' oh hey there ! ' harry smiled at us like it was all okay . 'how much did you hear ? ' i asked calm ' dont be mad if be honest ' liam said . ' we're not .... c'mon tell us ' zayn said ' when zayn started to cry .... basically the whole thing .' louis confessed .
me and zayn had no type of fucking privicy at all. I stromed out and went straight to my room , not me and zayns room .... MY ROOM . Of cousre zayn trailed behind me like a lost child .
Zayn closed the door .... i started paceing back and forth and folded my arms .
' Mabey would should get are own place babe . ' Zayn look at my uneasy .
' Why ? so you can abuse me and no one will be there to help me ? no , no way . Of course not . ' i wasnt in the best mood possible . I lost my whole life if i was pregnet ..... just turned 21 not even experiancing life -__- ! it was all gone because zayn covinced me to have sex with out protection one time ! why did i listen to him . Zayn was insane and i was a dumb young reckless 21 year old .... i was un-decided ! i barely knew what i wanted out of life yet ... how could we possibly raise a child , we were both irresponsible , horny all the time , drinking young adults . For crist sakes me and zayn almost had sex in walmart .... we werent ready to be parents.
' SEE EVERYTIME ! i try to be nice to you and help cause i know your under pressure but you are so arrogant to fail to see im trying to better myself if we do have this fucking child ! you dumb bitch ! i cant fucking stand you god damn if it wasnt for what just happened , i wouldnt be with your retarted ass ! cause your such i fucking bitch ! ' he screamed at me . He picked up his jack daniels bottle and took a sip then a gulp and then finshed the bottle .
' YOU FUCKING DRUNK ! all you do is drink your promblems away like they will fade ! i fucking hate you so fucking much i dont even understand why i stay with you ? you nothing to me you bastard . ' i yelled back at him ... there it was again us argueing screaming in each other face . Then the chest pain he gave me because he got me so tense and mad .
' I DO BITCH ! you are my problem , i drink and drink , hopeing your dumb ass will ade away but NOPE i wake up every morning and your still here , i get so fucking tired of seeing you . why do you exist ? i dont even care about you . I dont even understand why i love you .i wouldnt give a fuck if you just died right here and now .' zayn was so harsh with his words , it crushed me .
My heart ? was shattered .
' you dont care if i die ? ' i was already dead on the inside . Zayn had made so cold and ammune to feeling love.

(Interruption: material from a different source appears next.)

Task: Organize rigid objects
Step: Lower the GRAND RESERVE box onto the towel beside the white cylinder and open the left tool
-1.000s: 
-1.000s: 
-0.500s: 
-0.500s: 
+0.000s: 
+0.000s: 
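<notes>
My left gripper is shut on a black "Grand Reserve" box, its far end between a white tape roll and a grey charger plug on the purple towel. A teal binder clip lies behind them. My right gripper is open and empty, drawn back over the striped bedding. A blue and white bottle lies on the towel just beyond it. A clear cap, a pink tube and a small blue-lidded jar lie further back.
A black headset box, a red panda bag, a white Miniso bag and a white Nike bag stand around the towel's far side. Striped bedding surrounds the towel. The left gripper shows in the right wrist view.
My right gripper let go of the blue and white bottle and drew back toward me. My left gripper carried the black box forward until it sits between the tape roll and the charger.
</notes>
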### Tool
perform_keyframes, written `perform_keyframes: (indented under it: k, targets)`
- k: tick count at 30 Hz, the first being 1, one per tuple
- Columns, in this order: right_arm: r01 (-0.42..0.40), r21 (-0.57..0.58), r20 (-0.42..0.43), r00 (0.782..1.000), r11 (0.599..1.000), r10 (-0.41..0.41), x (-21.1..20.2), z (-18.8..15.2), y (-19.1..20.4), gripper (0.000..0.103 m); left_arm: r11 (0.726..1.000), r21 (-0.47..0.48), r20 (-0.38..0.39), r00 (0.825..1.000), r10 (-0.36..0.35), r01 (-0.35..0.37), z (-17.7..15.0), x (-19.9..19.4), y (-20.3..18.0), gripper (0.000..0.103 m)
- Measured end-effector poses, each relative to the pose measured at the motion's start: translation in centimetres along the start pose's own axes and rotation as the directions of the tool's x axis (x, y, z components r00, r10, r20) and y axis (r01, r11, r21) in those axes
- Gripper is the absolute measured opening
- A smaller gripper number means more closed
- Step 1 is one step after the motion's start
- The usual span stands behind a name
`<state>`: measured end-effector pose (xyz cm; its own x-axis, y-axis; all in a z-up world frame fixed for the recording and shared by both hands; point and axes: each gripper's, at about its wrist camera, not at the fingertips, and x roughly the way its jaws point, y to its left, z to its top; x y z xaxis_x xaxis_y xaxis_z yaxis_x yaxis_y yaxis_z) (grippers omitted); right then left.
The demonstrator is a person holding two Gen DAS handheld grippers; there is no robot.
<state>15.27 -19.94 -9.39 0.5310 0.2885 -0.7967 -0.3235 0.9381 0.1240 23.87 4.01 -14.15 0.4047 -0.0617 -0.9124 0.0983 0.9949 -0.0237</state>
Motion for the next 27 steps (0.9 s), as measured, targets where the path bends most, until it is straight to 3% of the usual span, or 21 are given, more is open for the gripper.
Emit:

Barely life was left was me and he just took it all from me .
' um im sorry , you deaf ? I - DO - NOT - CARE -ABOUT - YOU !' He said at the end of his sentence he paused for a long moment looking dead into my eyes right threw my soul . Zayn never actually watched me cry EVER . He always avoid looking at me , because he did want to feel bad .
Still standing there in silence as the tears streamed down , my face my trembleing , i wasnt making a sound . Just us standing there and zayn look right at me . I saw his eyes start to water up and he was trying to fight the tears ready to pour from his eyes , fianlly teard came down his face and he let out a cry .
' I hate when you do this .... why do you always do that ? ,.... Why do you always make me love you ? ' he cried out .
I felt horrible .
But no sympathy .
I turned away and started packing my clothes .
' what are you doing ? ' he started to walk towards me .
I didnt answer .
He grabbed my bag out of my hand , he threw it half way across the room .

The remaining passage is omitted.